» **Assigned task**
Leaving out all images, write out the records that follow exactly.

» **Data supplied**
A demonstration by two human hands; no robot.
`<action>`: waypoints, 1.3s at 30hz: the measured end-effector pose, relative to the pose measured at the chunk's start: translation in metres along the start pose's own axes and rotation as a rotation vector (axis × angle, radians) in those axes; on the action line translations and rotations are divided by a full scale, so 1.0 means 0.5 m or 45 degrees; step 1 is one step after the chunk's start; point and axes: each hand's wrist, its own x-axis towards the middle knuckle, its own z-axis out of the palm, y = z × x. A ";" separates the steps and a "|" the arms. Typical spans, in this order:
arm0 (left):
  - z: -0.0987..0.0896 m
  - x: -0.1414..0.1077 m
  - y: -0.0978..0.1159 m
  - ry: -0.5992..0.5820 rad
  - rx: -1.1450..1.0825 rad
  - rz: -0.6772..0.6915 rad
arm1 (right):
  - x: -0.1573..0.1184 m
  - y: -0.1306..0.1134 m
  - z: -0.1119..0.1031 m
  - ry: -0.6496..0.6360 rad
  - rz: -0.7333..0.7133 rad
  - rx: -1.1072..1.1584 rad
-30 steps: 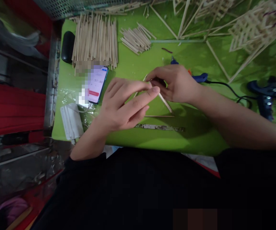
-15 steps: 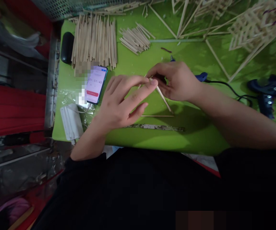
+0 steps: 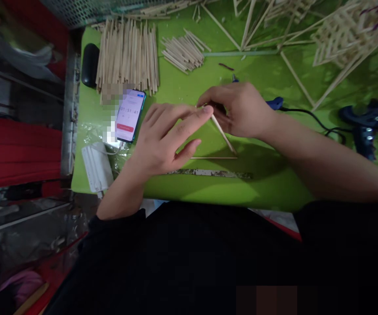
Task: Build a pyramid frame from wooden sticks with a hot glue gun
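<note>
My right hand [image 3: 239,107] is closed in a pinch at the upper end of a thin wooden stick [image 3: 223,136], which slants down to the right. The gripped end is partly hidden behind fingers. Reaching across from the left, my left hand [image 3: 165,139] has its fingers stretched out and thumb apart, fingertips touching near that same end. Beneath the hands, a second wooden stick [image 3: 213,158] lies level on the green table cover [image 3: 189,190], its left part covered by my left hand. Just below it is a worn, flat strip [image 3: 208,173].
Long sticks [image 3: 128,54] and shorter sticks [image 3: 184,52] lie in piles at the back. A phone [image 3: 130,116], white power bank [image 3: 97,166] and black case [image 3: 90,65] are on the left. Stick frames [image 3: 343,39] stand at back right, near a dark blue tool [image 3: 366,131] and a cable [image 3: 310,116].
Both hands stay almost in place, fingertips together at the stick's upper end. The whole view shifts slightly, and the phone's timer moves on by one second.
</note>
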 end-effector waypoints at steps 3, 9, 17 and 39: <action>0.001 -0.002 -0.001 -0.017 -0.005 -0.008 | 0.001 -0.004 -0.004 -0.031 0.030 -0.020; 0.004 -0.012 -0.007 -0.111 -0.014 -0.019 | 0.001 -0.007 -0.009 -0.065 0.111 0.020; 0.020 -0.014 -0.018 0.012 -0.040 0.020 | 0.003 -0.007 -0.006 -0.053 0.121 0.031; 0.002 -0.005 0.001 -0.012 -0.108 -0.026 | -0.002 -0.112 -0.098 0.077 0.065 0.206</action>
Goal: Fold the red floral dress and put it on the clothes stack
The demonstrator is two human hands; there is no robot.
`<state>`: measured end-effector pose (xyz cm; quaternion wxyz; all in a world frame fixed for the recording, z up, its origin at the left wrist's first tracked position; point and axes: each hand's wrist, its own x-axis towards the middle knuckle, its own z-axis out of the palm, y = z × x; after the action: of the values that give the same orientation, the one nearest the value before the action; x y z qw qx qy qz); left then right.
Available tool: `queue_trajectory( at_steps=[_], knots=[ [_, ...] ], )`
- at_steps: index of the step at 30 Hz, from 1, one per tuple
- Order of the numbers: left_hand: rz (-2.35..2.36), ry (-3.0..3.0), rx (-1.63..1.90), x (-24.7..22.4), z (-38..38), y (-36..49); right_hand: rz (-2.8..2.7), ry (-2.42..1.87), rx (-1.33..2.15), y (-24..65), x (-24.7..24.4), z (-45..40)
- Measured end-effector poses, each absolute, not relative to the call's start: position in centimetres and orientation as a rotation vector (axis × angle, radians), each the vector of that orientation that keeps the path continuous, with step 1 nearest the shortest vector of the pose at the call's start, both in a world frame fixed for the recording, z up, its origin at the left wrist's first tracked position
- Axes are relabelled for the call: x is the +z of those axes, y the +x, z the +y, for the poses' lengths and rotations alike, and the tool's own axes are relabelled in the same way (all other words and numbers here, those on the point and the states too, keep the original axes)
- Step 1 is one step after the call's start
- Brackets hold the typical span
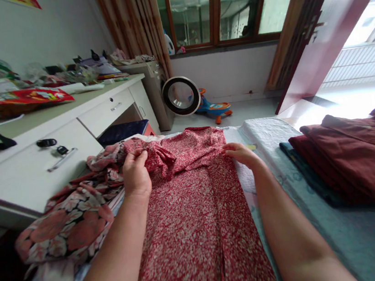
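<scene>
A long red garment [190, 214] with a fine pale pattern lies spread lengthwise over the bed, its far part creased and partly bunched. My left hand [137, 172] pinches a gathered fold of it near the upper left. At its far right edge my right hand [240, 153] has thumb and fingers closed on the cloth. Beside the garment on the left, a crumpled floral cloth [77, 219] in pink and black touches its edge.
Folded dark red clothes [365, 154] are stacked on the light blue bedcover [271, 148] at right. A white desk [109, 102] with cluttered top runs along the left. Beyond stand a washing machine with its round door [181, 96] open and a blue toy car [214, 108].
</scene>
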<state>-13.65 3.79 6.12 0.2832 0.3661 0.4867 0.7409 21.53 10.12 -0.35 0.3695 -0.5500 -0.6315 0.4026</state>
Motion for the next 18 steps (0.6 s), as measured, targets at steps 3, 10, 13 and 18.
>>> queue_trajectory(
  at_steps=[3,10,13,18],
  knots=[
    [1.202,0.994,1.927,7.9,1.8,-12.8,-1.596,-1.388,0.948,21.0,-0.1,10.1],
    [1.328,1.195,1.772,8.8,-3.8,-11.5,-1.844,-1.579,0.667,19.5,-0.1,9.9],
    [1.451,1.278,1.738,8.2,-5.4,-12.3,-2.000,-1.671,0.522,18.9,-0.3,9.6],
    [1.663,1.191,1.790,6.4,-6.4,-14.9,-2.087,-1.699,0.429,18.5,-0.4,9.3]
  ],
)
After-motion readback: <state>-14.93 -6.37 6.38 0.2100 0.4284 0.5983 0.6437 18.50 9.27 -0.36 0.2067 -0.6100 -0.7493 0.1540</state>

» **Solution for this exercise**
A demonstration by two human hands; no robot.
`<action>`: waypoints, 1.3s at 30hz: the measured end-effector pose, relative to the pose measured at the chunk's start: translation in metres along the start pose's own axes and rotation as a rotation vector (axis × angle, radians) in those axes; on the action line translations and rotations are divided by a full scale, so 1.0 means 0.5 m or 45 degrees; step 1 is one step after the chunk's start; point and axes: each hand's wrist, its own x-axis towards the middle knuckle, its own z-axis out of the palm, y = z × x. A ";" separates the steps and a "|" the arms. Typical spans, in this order:
arm0 (left):
  - z: -0.0987..0.0896 m
  - x: -0.1414..0.1077 m
  - y: -0.0978..0.1159 m
  - ry: -0.5992..0.5820 rad
  - rx: -1.1450..1.0825 rad
  - rz: -0.6772..0.6915 rad
arm1 (right):
  - x: -0.1573..0.1184 m
  - y: -0.1306..0.1134 m
  - z: -0.1119..0.1031 m
  - ry: -0.6496..0.6360 rad
  - rz: -0.7333..0.7133 rad
  - rx: -1.1072..1.1584 rad
-30 steps: 
-15 steps: 
+0 steps: 
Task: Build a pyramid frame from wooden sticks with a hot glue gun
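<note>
My right hand [image 3: 239,107] is closed in a pinch at the upper end of a thin wooden stick [image 3: 223,136], which slants down to the right. The gripped end is partly hidden behind fingers. Reaching across from the left, my left hand [image 3: 165,139] has its fingers stretched out and thumb apart, fingertips touching near that same end. Beneath the hands, a second wooden stick [image 3: 213,158] lies level on the green table cover [image 3: 189,190], its left part covered by my left hand. Just below it is a worn, flat strip [image 3: 208,173].
Long sticks [image 3: 128,54] and shorter sticks [image 3: 184,52] lie in piles at the back. A phone [image 3: 130,116], white power bank [image 3: 97,166] and black case [image 3: 90,65] are on the left. Stick frames [image 3: 343,39] stand at back right, near a dark blue tool [image 3: 366,131] and a cable [image 3: 310,116].
Both hands stay almost in place, fingertips together at the stick's upper end. The whole view shifts slightly, and the phone's timer moves on by one second.
</note>
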 end-effector waypoints at steps 3, 9, 17 and 39: <action>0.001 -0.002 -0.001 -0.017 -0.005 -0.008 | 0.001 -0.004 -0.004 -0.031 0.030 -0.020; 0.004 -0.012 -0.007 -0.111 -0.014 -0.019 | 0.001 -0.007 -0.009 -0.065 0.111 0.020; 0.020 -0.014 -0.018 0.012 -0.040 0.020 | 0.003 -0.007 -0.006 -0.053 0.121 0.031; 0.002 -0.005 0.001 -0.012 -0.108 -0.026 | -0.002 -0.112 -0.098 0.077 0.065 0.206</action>
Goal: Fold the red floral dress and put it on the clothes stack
The demonstrator is two human hands; there is no robot.
`<state>`: measured end-effector pose (xyz cm; quaternion wxyz; all in a world frame fixed for the recording, z up, its origin at the left wrist's first tracked position; point and axes: each hand's wrist, its own x-axis towards the middle knuckle, its own z-axis out of the palm, y = z × x; after the action: of the values that give the same orientation, the one nearest the value before the action; x y z qw qx qy qz); left then right.
Available tool: `queue_trajectory( at_steps=[_], knots=[ [_, ...] ], )`
- at_steps: index of the step at 30 Hz, from 1, one per tuple
- Order of the numbers: left_hand: rz (-2.35..2.36), ry (-3.0..3.0), rx (-1.63..1.90), x (-24.7..22.4), z (-38..38), y (-36..49); right_hand: rz (-2.8..2.7), ry (-2.42..1.87), rx (-1.33..2.15), y (-24..65), x (-24.7..24.4), z (-45..40)
- Measured end-effector poses, each absolute, not relative to the call's start: position in centimetres and orientation as a rotation vector (axis × angle, radians), each the vector of that orientation that keeps the path continuous, with step 1 nearest the shortest vector of the pose at the call's start, both in a world frame fixed for the recording, z up, its origin at the left wrist's first tracked position
- Axes are relabelled for the call: x is the +z of those axes, y the +x, z the +y, for the poses' lengths and rotations alike, and the tool's own axes are relabelled in the same way (all other words and numbers here, those on the point and the states too, keep the original axes)
- Step 1 is one step after the call's start
- Brackets hold the typical span
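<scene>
A long red garment [190, 214] with a fine pale pattern lies spread lengthwise over the bed, its far part creased and partly bunched. My left hand [137, 172] pinches a gathered fold of it near the upper left. At its far right edge my right hand [240, 153] has thumb and fingers closed on the cloth. Beside the garment on the left, a crumpled floral cloth [77, 219] in pink and black touches its edge.
Folded dark red clothes [365, 154] are stacked on the light blue bedcover [271, 148] at right. A white desk [109, 102] with cluttered top runs along the left. Beyond stand a washing machine with its round door [181, 96] open and a blue toy car [214, 108].
</scene>
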<state>-13.65 3.79 6.12 0.2832 0.3661 0.4867 0.7409 21.53 10.12 -0.35 0.3695 -0.5500 -0.6315 0.4026</state>
Motion for the next 18 steps (0.6 s), as measured, targets at steps 3, 10, 13 and 18.
>>> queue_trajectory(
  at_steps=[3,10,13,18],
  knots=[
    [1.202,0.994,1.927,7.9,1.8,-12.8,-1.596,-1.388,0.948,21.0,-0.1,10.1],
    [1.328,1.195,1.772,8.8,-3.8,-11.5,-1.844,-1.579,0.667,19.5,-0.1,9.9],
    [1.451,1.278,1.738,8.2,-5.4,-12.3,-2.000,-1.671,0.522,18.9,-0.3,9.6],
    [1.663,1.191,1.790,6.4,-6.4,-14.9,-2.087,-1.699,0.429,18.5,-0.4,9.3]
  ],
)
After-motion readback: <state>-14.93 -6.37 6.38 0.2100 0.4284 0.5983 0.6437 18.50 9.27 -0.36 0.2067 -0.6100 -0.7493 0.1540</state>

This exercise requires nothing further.